The idea behind both approaches is to move smaller images into one big image and use positioning to pick only the parts we need. That allows us to take ten small images and replace them with one, reducing the overhead by nine HTTP requests. In turn, this improves our response time because of the parallel download limit discussed earlier. Even if you have gotten past that limitation by using multiple subdomains, it’s generally a bit better to download one decently sized object instead of ten smaller objects. This is just the nature of the network stack.

Now, while using things like CSS sprites or image maps gets us a long way, there are couple of other things we can do with images. We can scale them with ImageMagick instead of using HTML attributes—I’m amazed how often I see people use the attributes! We may also reduce image quality—the human eye can only detect so much detail at a time, so dropping from 100% down to 70% on thumbnails is fine and saves us some bytes. In fact, many PNG images out there can be reduced in size by 50% without actually losing any visual quality! Hot damn!

There are tools out there to help with this—just hit up Google or Yahoo!—but one such tool is OptiPNG. So, do reduce the quality of images if you can—compress them. Your budget will thank you when it comes to paying the bandwidth bill.

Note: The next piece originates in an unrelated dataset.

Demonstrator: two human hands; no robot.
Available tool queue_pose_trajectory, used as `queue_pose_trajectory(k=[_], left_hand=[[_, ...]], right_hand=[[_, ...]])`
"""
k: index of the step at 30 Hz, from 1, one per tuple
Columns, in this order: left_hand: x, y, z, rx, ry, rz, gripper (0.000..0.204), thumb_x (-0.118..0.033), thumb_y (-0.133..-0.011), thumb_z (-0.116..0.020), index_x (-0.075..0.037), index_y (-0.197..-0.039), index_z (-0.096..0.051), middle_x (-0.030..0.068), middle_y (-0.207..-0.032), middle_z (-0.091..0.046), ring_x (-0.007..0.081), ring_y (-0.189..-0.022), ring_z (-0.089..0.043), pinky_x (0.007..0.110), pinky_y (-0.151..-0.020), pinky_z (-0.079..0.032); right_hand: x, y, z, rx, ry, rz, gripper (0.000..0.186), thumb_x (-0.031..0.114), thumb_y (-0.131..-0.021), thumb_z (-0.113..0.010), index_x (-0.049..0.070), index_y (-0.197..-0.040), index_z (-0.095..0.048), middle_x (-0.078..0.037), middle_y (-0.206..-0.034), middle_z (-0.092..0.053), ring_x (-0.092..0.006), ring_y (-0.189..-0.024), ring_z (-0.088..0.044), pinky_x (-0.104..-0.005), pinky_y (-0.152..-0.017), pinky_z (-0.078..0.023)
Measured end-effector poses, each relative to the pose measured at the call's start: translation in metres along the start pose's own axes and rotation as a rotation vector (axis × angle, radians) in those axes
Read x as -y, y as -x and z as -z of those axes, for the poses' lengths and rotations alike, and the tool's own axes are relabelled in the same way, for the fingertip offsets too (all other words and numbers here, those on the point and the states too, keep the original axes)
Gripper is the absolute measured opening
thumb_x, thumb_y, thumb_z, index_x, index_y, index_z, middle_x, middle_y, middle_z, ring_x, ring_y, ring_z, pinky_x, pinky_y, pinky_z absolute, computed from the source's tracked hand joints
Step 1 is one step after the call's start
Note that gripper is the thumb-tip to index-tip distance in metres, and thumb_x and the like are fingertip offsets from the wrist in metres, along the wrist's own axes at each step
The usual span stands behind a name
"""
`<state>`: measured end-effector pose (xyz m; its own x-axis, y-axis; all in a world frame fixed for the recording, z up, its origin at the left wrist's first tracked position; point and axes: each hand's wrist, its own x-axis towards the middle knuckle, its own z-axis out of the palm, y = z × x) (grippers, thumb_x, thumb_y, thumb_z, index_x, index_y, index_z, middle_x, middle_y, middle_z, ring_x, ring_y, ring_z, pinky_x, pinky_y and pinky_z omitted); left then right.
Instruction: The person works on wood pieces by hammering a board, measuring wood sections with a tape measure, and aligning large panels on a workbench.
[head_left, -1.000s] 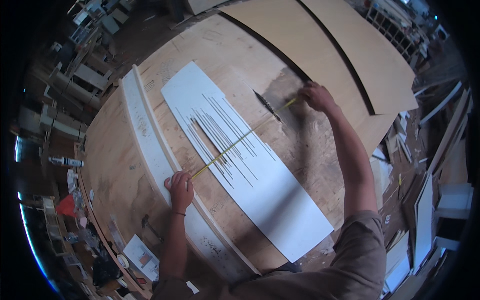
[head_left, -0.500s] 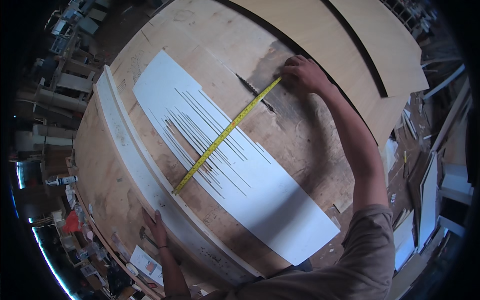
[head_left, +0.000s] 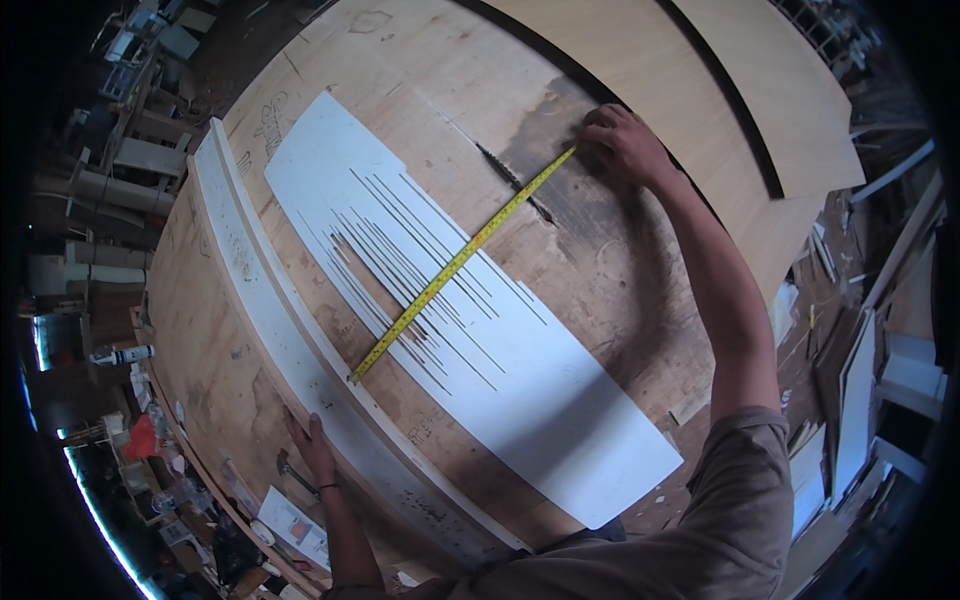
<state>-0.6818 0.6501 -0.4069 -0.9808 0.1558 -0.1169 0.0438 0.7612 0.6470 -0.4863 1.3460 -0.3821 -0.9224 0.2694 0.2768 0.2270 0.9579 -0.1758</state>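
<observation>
My right hand (head_left: 625, 143) is closed at the far end of a yellow tape measure (head_left: 440, 278), its fingers wrapped so the case is hidden. The blade stretches out straight, and its near end meets a long white fence rail (head_left: 300, 362). Beneath the tape lies a white slotted panel (head_left: 590, 415), cut with several long narrow grooves. Just past the panel, a toothed saw blade (head_left: 498, 165) pokes through a slot in the wooden table. My left hand (head_left: 314, 452) rests open by the rail's left side, fingers spread against its edge.
A claw hammer (head_left: 290, 468) and a printed sheet (head_left: 294, 522) lie on the worn wooden table (head_left: 400, 62) near my left forearm. Large plywood sheets (head_left: 640, 60) with dark edges lie at the far right. Boards (head_left: 850, 400) lean at the right; cluttered shelving (head_left: 110, 200) lines the left.
My right hand has shifted slightly away and to the right, with the tape's far end. My left hand stays beside the rail. The view has moved a little.
</observation>
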Motion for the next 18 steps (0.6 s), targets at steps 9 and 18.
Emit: queue_pose_trajectory(k=[9,18], left_hand=[[-0.009,0.015,0.014,0.173,0.072,-0.018,0.074,-0.019,-0.087,-0.063,0.000,-0.148,-0.026,0.0165,-0.157,-0.016,0.0272,-0.146,-0.015,0.038,-0.116,-0.014],[-0.011,0.036,0.026,0.306,0.024,0.035,0.086,-0.022,-0.074,-0.063,0.004,-0.146,-0.025,0.0154,-0.157,-0.019,0.0272,-0.145,-0.016,0.037,-0.117,0.005]], right_hand=[[-0.004,0.002,-0.006,-0.008,-0.024,-0.022,0.024,0.026,-0.089,-0.059,0.018,-0.110,-0.066,-0.003,-0.114,-0.058,-0.0238,-0.115,-0.051,-0.0394,-0.094,-0.044],[-0.001,0.002,-0.001,0.022,-0.004,-0.037,0.024,0.025,-0.089,-0.059,0.017,-0.111,-0.066,-0.003,-0.116,-0.058,-0.0238,-0.117,-0.050,-0.0397,-0.096,-0.044]])
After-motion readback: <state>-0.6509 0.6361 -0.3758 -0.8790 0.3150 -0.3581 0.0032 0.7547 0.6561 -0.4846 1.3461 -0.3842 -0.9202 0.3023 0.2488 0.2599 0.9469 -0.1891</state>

One final thing that few people realize in regards to images is the favicon.ico. A lot of web sites neglect to even put in an empty ICO file, causing a 404 in their server log on every single request for that missing file. This especially hits sites that employ a special 404 page: when the ICO file is missing, it means loading that pretty 404 page and that can amount to a lot of resource consumption.

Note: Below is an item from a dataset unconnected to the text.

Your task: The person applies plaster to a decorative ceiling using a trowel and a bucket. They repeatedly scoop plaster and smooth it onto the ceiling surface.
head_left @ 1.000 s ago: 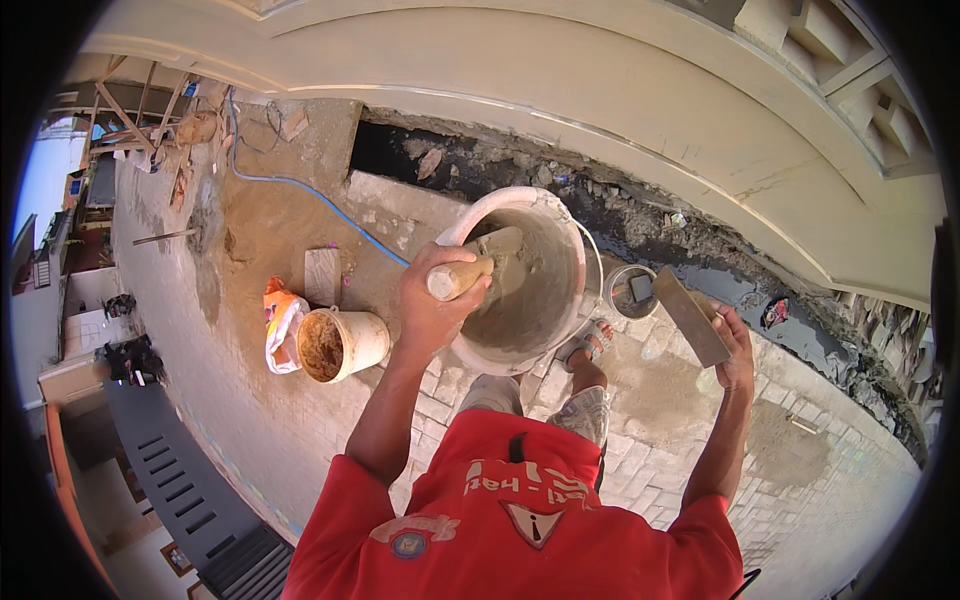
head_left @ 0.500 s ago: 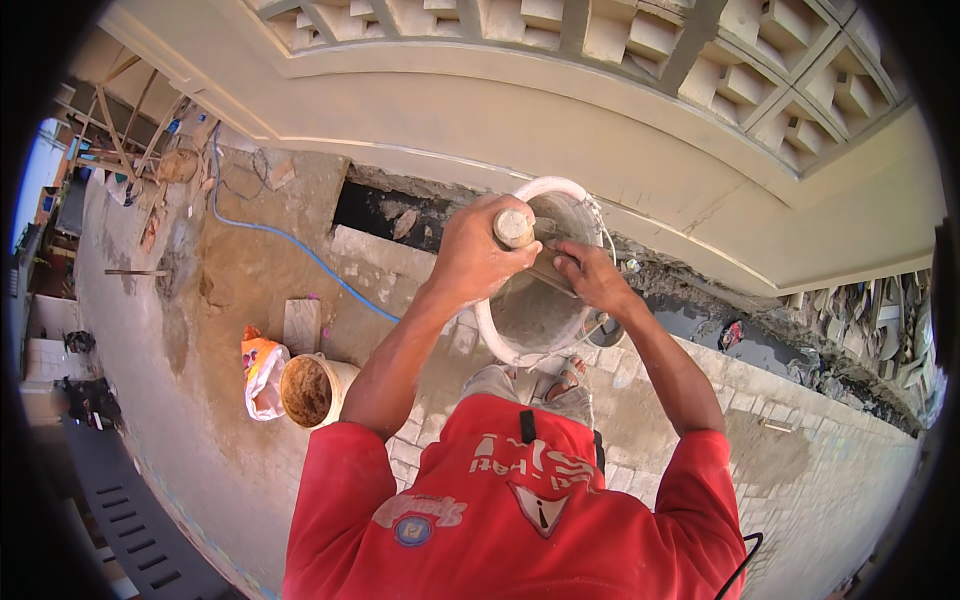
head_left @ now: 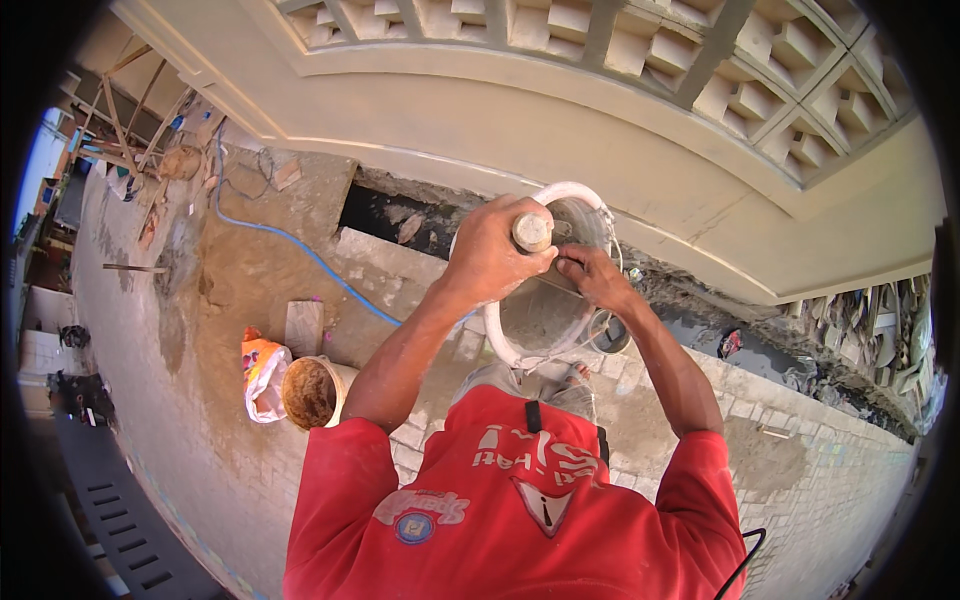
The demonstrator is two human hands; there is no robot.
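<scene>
My left hand (head_left: 490, 250) grips the pale round handle (head_left: 532, 231) of a tool over a large white bucket (head_left: 495, 335) with mortar residue inside; the handle's end faces up toward me. My right hand (head_left: 590, 272) reaches into that bucket, fingers closed on a flat rectangular float (head_left: 560, 282), which is mostly hidden by my hands. Just right of the bucket sits a small round container (head_left: 610, 338), partly behind my right forearm.
A smaller bucket (head_left: 308, 390) with brown contents, an orange-and-white sack (head_left: 264, 385), a board (head_left: 304, 325) and a blue hose (head_left: 290, 243) lie to the left. Beyond runs a muddy open drain (head_left: 395, 215) along a cream wall (head_left: 670, 165) with decorative blocks.
Since a second ago my right hand has moved left with the float into the bucket, and my left hand has risen, turning the handle upward. The view has tilted toward the wall.
</scene>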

So put an ICO file in place, be it empty or not. The same thing applies to these files as for other images: keep it small and optimized—it’s located on every single page request.

Conclusion

And that’s how the cookie crumbles!

I only touched slightly on each of these issues and I recommend that everyone goes and reads more on those topics. I did not cover things such as CDNs (Content Delivery Networks), Expire headers, ETags, mobile-specific improvements and there are a couple of other things that I’m probably forgetting.

Employ these techniques wisely, and only use what is required—don’t go all-out and throw everything in. I mean, has anyone seen those crazy decorated houses in the U.S. over Christmas? It looks like a damned light show rather than something to delight the eyes! Remember: K.I.S.S. But also remember, if a site needs to be visually rich, then it needs to be visually rich. Don’t start stripping things out and make the site lose its value—be smart about it.

Until next time, happy holidays!

P.S.

For those that don’t get why I’m comparing this to Christmas shopping, online shopping on the last Black Friday increased quite a lot according to PriceGrabber.com, so now it’s now more important than ever before to make the online shopping/browsing experience as quick and as smooth as possible.